Investing in children must remain a priority

Less than five years remain to keep the promise of the Sustainable Development Goals to end poverty, hunger and violence by 2030. Time is running out. Child poverty is increasing despite many actions taken to address it. The challenge is exacerbated by ongoing and overlapping crises such as conflict, forced displacement, climate change and food insecurity. Poverty undermines social cohesion, trust in institutions and social stability. It also drives social exclusion, exploitation and insecurity, thereby perpetuating the vicious cycle of violence against children. Around 1 billion children today live in multidimensional poverty. Strikingly, around 1 billion children are also exposed to violence every year.

Ensuring adequate social protection for children and their caregivers is not an optional extra. It must not be sacrificed due to fiscal constraints, a weakening of multilateral cooperation or a contraction in overseas development assistance. Investing in social protection is always a political choice. When the world grappled with the COVID-19 pandemic, approximately $19 trillion was mobilized in the global fiscal stimulus response.

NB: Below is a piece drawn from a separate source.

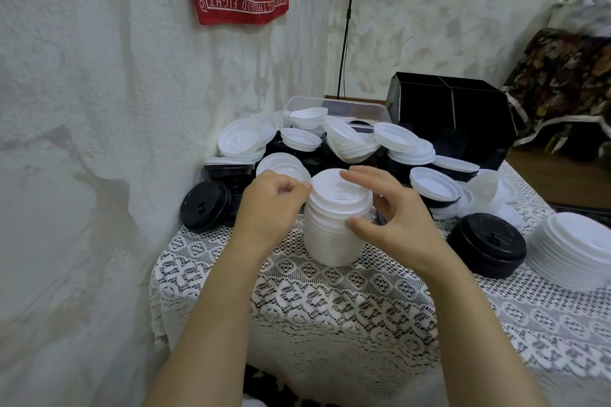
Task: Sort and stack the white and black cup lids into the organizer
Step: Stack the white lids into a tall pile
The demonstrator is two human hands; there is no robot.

Child-sensitive social protection must therefore not be seen as additional expenditure. It must be seen as an investment in sustainable, people-centred development, through a life-cycle approach starting in early childhood. As highlighted above, more and more countries are adopting such an approach. They are investing more in wide social care reform that is duly linked with child protection, paying attention to the most vulnerable children and their caregivers. In addition, there is increasing use of peer learning, exchange of good practices and effective bilateral and multilateral cooperation, for example through the Pathfinding Global Alliance on Ending Violence against Children. The international community must sustain and strengthen this momentum to ensure that all children have a good and equal start in life to realize their full potential.